We’ll certainly be hoping for better results from our starting pitching than we’ve seen last time round the rotation. 0-for-5 in quality starts. Indeed, nobody got an out past the fifth inning OR allowed fewer than four earned runs, never mind both! The overall line in the past five games by our starters is this:
AZ rotation: 28.1 IP, 33 H, 26 R, 26 ER, 16 BB, 22 SO, 8.26 ERA
Yuck. Obviously, that ain’t going to fly in the post-season and would lead to a rapid exit - even though the D-backs are 2-3 in those games, having been only narrowly outscored by a 32-35 margin. But as ever, people need to look at the broader picture, not over-react to one bad start by our potential playoff rotation.
For what’s more likely: that the entire starting pitching staff have suddenly lost the talent which still has them the 2nd-best rotation in the majors? That hitters, who have been unable to figure them out for 51⁄2 months, suddenly and simultaneously cracked all the codes? Or that this is one of those random clusters of results that happen, and that the evidence of the previous 149 games, actually matters more than the last handful? It’s not as if we will be seeing the Padres or Marlins in the post-season. So even if they’ve broken the seal, they would need to be on the phone to their colleagues in Colorado and Los Angeles for it to matter. [Do players do that? I dunno]
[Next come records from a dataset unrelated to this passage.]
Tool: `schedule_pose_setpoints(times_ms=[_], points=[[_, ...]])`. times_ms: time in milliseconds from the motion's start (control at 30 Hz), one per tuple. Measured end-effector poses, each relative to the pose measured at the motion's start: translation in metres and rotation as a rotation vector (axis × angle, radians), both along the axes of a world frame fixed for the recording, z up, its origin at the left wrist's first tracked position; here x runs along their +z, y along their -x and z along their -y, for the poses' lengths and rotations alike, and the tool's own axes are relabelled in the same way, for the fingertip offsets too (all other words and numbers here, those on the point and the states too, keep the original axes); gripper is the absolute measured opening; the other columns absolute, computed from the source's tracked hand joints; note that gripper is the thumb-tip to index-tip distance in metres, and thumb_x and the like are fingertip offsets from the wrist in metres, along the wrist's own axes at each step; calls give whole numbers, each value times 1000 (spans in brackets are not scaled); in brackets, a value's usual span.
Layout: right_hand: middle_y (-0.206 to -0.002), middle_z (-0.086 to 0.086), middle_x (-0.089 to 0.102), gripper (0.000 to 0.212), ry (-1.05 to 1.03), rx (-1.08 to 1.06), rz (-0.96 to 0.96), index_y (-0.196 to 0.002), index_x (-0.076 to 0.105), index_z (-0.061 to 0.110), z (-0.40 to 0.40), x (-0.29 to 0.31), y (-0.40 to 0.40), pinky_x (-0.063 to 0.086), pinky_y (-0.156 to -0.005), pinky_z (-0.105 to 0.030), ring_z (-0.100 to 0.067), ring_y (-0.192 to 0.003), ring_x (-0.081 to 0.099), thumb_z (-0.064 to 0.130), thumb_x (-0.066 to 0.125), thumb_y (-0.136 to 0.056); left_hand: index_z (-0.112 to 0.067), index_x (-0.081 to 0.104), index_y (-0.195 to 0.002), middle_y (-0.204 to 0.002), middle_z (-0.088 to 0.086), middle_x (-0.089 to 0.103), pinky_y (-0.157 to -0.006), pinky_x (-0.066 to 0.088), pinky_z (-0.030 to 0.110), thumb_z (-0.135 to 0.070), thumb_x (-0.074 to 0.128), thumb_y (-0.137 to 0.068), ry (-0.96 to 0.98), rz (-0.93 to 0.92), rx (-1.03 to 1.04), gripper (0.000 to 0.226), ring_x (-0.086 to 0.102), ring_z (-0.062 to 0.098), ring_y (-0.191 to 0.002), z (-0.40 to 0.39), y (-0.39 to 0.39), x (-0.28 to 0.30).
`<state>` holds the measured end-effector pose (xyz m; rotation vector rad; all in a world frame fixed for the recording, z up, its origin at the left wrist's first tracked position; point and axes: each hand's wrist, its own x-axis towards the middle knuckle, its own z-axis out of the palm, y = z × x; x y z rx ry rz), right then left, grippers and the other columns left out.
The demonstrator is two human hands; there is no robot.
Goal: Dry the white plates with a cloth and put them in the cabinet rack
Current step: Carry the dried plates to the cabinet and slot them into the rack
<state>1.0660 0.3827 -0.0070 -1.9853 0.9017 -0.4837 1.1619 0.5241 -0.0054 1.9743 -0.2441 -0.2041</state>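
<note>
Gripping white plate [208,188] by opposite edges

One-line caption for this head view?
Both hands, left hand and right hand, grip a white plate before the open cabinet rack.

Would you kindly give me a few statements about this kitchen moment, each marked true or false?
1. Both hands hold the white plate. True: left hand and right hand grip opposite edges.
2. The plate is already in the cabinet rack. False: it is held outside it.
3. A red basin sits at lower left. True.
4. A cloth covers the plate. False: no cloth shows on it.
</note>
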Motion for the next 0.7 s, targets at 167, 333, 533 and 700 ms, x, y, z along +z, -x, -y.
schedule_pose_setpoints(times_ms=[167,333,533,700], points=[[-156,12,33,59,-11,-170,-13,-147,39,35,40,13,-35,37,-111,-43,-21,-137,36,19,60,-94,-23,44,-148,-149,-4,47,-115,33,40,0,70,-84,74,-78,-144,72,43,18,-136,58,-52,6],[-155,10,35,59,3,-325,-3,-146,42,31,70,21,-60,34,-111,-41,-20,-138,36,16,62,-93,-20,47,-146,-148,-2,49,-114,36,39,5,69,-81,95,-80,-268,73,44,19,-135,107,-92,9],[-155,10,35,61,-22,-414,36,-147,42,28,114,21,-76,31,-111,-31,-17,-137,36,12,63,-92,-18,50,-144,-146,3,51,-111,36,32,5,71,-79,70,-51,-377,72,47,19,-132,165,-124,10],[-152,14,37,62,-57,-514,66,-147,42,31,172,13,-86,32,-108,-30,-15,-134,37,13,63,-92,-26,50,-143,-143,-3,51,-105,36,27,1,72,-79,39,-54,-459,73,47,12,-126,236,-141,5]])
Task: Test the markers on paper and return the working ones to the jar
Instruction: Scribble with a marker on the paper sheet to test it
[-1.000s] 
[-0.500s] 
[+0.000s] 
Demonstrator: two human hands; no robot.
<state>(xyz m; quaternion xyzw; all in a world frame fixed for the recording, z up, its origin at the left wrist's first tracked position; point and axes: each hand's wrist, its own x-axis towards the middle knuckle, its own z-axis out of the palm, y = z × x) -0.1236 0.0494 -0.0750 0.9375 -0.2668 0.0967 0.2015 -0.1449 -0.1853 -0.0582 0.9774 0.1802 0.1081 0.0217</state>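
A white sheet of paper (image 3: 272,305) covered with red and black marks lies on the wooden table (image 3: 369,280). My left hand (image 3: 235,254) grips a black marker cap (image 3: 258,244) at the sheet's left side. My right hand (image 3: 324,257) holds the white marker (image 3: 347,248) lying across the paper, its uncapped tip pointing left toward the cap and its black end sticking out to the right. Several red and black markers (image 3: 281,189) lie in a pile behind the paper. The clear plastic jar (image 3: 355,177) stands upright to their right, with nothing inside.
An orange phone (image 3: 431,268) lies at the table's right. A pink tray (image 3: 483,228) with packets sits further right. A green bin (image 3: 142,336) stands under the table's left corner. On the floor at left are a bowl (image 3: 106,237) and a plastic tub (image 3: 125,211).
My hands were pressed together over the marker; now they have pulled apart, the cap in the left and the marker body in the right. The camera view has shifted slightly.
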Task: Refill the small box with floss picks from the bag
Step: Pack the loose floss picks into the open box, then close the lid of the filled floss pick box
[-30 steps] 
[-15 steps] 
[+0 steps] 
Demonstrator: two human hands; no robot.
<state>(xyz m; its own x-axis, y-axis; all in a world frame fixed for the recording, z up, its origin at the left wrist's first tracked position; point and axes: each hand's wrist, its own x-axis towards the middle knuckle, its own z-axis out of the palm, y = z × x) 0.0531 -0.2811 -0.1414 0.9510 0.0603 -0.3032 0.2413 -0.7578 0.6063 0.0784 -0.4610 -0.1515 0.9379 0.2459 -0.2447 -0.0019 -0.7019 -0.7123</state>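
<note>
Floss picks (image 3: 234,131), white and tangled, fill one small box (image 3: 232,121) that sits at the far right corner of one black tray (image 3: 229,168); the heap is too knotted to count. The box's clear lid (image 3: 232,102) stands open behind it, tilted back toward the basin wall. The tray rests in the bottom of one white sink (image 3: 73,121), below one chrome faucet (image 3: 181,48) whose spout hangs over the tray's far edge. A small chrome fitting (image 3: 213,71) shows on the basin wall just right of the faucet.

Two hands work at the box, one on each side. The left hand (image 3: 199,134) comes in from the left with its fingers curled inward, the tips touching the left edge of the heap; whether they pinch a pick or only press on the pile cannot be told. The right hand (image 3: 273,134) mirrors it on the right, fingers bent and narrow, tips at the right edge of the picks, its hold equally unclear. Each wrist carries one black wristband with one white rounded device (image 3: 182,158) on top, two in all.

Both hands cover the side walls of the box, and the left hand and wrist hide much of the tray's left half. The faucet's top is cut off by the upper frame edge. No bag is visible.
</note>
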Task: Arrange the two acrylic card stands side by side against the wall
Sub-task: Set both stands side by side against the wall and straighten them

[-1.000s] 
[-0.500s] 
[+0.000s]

The bottom line is, we are now in the happy situation where this team will be defined by what they do after Game 162. No-one will remember the series in San Diego where our starters got tattooed. If the same thing happens in the wild-card game, it will be that which decides the season, not some random late-season outing in Petco. Every starter will always have his bad days: in many ways, It’s far better for the team to get them all out of the way now.